Directions for this task: Retype the listing exactly, with no images.

Dataset records:
::::

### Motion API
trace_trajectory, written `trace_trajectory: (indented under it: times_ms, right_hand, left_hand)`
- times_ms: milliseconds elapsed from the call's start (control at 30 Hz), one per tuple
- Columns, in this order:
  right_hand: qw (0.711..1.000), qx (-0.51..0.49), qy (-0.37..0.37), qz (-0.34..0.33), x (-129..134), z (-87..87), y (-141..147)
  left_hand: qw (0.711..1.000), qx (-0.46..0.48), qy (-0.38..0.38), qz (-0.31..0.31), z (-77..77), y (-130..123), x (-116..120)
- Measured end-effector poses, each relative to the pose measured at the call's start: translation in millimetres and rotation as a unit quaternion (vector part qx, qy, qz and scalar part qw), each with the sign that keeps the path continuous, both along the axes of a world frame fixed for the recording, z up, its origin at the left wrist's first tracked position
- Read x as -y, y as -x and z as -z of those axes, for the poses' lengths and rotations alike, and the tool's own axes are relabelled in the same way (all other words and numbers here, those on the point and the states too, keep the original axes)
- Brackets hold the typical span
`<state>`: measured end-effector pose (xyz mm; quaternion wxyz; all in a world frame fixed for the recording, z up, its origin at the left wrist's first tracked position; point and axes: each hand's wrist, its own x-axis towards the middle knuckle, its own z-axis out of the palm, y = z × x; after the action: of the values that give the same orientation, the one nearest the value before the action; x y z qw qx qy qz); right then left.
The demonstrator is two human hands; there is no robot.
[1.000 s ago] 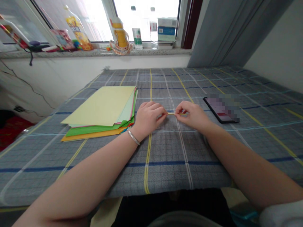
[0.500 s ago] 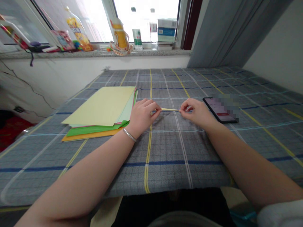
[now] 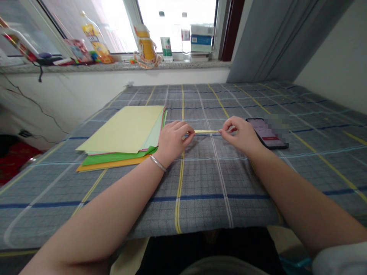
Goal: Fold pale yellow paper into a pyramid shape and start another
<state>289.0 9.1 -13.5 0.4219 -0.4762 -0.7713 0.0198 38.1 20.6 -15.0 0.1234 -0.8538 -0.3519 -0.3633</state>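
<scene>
- Yellow strip (image 3: 206,131) stretched nearly straight between the hands, over the plaid cloth (image 3: 200,175), between its near and far edges.
- Left hand (image 3: 172,140) pinched one side of it; right hand (image 3: 240,134) pinched the other.
- It was already slim; whether more shaping remained could not be told.
- Paper stack (image 3: 114,157) lay leftward, its top sheet (image 3: 126,130) flat and unfolded.

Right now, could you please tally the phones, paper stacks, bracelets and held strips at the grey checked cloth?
Black-edged rectangular phone: 1
Stack of multicoloured paper sheets: 1
Silver metal bracelet: 1
Thin pale-yellow strip, pinched by left hand and right hand: 1
Total: 4
</scene>
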Motion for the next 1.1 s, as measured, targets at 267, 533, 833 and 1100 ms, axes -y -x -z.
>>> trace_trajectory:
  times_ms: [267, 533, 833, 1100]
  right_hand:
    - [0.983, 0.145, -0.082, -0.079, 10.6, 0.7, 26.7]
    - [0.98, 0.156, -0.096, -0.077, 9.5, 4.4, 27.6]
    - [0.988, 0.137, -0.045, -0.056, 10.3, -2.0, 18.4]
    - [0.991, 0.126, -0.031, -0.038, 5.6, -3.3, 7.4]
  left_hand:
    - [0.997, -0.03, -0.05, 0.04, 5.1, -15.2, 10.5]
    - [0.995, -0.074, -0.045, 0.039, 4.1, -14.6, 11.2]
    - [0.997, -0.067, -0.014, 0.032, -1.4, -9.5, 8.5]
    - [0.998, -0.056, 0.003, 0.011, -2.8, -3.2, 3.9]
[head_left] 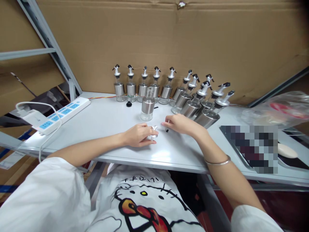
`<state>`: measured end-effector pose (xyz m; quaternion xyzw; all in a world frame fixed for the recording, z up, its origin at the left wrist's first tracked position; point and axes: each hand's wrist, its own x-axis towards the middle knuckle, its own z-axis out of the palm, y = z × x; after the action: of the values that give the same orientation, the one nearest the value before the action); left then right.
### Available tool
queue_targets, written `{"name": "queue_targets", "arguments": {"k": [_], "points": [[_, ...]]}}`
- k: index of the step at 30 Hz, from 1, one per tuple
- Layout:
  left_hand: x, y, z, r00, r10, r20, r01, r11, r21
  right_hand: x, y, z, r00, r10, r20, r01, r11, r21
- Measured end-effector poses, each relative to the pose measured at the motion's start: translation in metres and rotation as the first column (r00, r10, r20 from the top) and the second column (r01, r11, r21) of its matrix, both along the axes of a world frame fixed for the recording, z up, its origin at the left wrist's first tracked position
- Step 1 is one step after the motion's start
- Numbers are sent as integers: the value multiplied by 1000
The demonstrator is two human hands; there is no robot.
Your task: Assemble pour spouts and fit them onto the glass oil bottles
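My left hand [138, 134] is closed around a silver pourer top [154, 132], held just above the table near its front. My right hand [180, 123] is a short way to the right, fingers bent together in a pinch. What sits between those fingertips is too small to make out. Just below them is a small black piece [167, 130]. Beyond my hands stands an upright glass bottle [148, 106] with a steel band and an open neck. A black stopper [129, 104] lies to its left, and a thin black piece [156, 107] is at its right.
Several bottles with pourer tops [165, 91] line the back and right of the white table [108, 119]. A power strip [65, 114] with a white cable is at left. At right are a blurred-out flat object [253, 148] and a clear plastic bag [277, 109].
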<state>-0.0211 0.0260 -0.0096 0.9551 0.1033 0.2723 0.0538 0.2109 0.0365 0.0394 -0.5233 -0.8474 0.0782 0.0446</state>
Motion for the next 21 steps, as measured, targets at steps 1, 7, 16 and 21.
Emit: {"name": "queue_targets", "arguments": {"k": [1, 7, 16, 21], "points": [[0, 0, 0, 1000, -7, 9, 7, 1000, -1, 0, -1, 0, 999, -19, 33, 19, 1000, -17], [1, 2, -2, 990, -67, 122, 57, 995, 87, 0, -4, 5, 996, 34, 87, -12, 970, -242], [2, 1, 2, 983, -89, 158, 64, 986, 156, -2, -6, 4, 990, 111, -89, -116, 992, -47], [2, 1, 0, 984, -69, 165, 45, 988, 145, -4, -5, 3, 933, 196, -303, -155, 976, 153]]}}
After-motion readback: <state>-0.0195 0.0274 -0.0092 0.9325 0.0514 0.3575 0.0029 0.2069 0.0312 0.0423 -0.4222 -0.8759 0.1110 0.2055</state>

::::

Task answer:
### Motion API
trace_trajectory, written `trace_trajectory: (indented under it: times_ms, right_hand, left_hand)`
- times_ms: milliseconds elapsed from the call's start (control at 30 Hz), one per tuple
- Columns, in this order:
  right_hand: qw (0.711..1.000), qx (-0.51..0.49), qy (-0.37..0.37), qz (-0.34..0.33), x (-129..134), z (-87..87), y (-141..147)
  left_hand: qw (0.711..1.000), qx (-0.46..0.48), qy (-0.38..0.38), qz (-0.31..0.31), z (-77..77), y (-130..123), x (-116..120)
- Measured end-effector poses, each relative to the pose measured at the call's start: translation in millimetres and rotation as a unit quaternion (vector part qx, qy, qz and scalar part qw), each with the sign that keeps the path continuous, both along the axes of a world frame fixed for the recording, z up, its origin at the left wrist's first tracked position
- Read x as -y, y as -x and z as -z of those axes, for the poses' lengths and rotations alike, and the tool's own axes are relabelled in the same way (all other words and numbers here, those on the point and the states too, keep the original axes)
- Brackets hold the typical span
`<state>`: measured end-effector pose (xyz mm; quaternion wxyz; all in a world frame fixed for the recording, z up, its origin at the left wrist's first tracked position; point and axes: each hand's wrist, its own x-axis towards the middle knuckle, its own z-axis out of the palm, y = z × x; after the action: of the values that give the same orientation, the one nearest the value before the action; x y z qw qx qy qz); right then left.
The demonstrator is two human hands; there is no robot.
[1.000 s ago] 
[0.500 s ago] 
[now] 
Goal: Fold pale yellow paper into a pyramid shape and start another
<state>289.0 9.1 -13.5 0.4219 -0.4762 -0.7713 0.0198 38.1 20.6 -15.0 0.1234 -0.8538 -0.3519 -0.3633</state>
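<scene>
- Yellow strip (image 3: 206,131) stretched nearly straight between the hands, over the plaid cloth (image 3: 200,175), between its near and far edges.
- Left hand (image 3: 172,140) pinched one side of it; right hand (image 3: 240,134) pinched the other.
- It was already slim; whether more shaping remained could not be told.
- Paper stack (image 3: 114,157) lay leftward, its top sheet (image 3: 126,130) flat and unfolded.

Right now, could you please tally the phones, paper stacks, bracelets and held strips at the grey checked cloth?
Black-edged rectangular phone: 1
Stack of multicoloured paper sheets: 1
Silver metal bracelet: 1
Thin pale-yellow strip, pinched by left hand and right hand: 1
Total: 4
</scene>
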Motion for the next 1.1 s, as measured, targets at 267, 533, 833 and 1100 ms, axes -y -x -z.
>>> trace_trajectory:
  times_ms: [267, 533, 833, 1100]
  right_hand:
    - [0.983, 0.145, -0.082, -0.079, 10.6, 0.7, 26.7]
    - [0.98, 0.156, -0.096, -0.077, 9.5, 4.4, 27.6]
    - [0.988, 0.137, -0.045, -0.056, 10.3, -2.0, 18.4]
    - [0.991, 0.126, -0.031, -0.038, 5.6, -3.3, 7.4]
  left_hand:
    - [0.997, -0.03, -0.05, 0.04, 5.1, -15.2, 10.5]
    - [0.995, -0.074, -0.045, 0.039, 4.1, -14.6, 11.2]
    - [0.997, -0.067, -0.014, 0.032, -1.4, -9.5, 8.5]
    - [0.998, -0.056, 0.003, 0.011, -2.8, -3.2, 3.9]
[head_left] 
`<state>`: measured end-effector pose (xyz m; quaternion xyzw; all in a world frame fixed for the recording, z up, its origin at the left wrist's first tracked position; point and axes: each hand's wrist, its own x-axis towards the middle knuckle, its own z-axis out of the palm, y = z × x; after the action: of the values that give the same orientation, the one nearest the value before the action); left then right.
### Available tool
queue_targets, written `{"name": "queue_targets", "arguments": {"k": [_], "points": [[_, ...]]}}`
- k: index of the step at 30 Hz, from 1, one per tuple
- Layout:
  left_hand: x, y, z, r00, r10, r20, r01, r11, r21
  right_hand: x, y, z, r00, r10, r20, r01, r11, r21
- Measured end-effector poses, each relative to the pose measured at the motion's start: translation in metres and rotation as the first column (r00, r10, r20 from the top) and the second column (r01, r11, r21) of its matrix, both along the axes of a world frame fixed for the recording, z up, its origin at the left wrist's first tracked position
- Step 1 is one step after the motion's start
- Numbers are sent as integers: the value multiplied by 1000
The demonstrator is two human hands; there is no robot.
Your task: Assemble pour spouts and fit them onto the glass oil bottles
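My left hand [138, 134] is closed around a silver pourer top [154, 132], held just above the table near its front. My right hand [180, 123] is a short way to the right, fingers bent together in a pinch. What sits between those fingertips is too small to make out. Just below them is a small black piece [167, 130]. Beyond my hands stands an upright glass bottle [148, 106] with a steel band and an open neck. A black stopper [129, 104] lies to its left, and a thin black piece [156, 107] is at its right.
Several bottles with pourer tops [165, 91] line the back and right of the white table [108, 119]. A power strip [65, 114] with a white cable is at left. At right are a blurred-out flat object [253, 148] and a clear plastic bag [277, 109].
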<state>-0.0211 0.0260 -0.0096 0.9551 0.1033 0.2723 0.0538 0.2109 0.0365 0.0394 -0.5233 -0.8474 0.0782 0.0446</state>
Motion for the next 21 steps, as measured, targets at steps 1, 7, 16 and 21.
Emit: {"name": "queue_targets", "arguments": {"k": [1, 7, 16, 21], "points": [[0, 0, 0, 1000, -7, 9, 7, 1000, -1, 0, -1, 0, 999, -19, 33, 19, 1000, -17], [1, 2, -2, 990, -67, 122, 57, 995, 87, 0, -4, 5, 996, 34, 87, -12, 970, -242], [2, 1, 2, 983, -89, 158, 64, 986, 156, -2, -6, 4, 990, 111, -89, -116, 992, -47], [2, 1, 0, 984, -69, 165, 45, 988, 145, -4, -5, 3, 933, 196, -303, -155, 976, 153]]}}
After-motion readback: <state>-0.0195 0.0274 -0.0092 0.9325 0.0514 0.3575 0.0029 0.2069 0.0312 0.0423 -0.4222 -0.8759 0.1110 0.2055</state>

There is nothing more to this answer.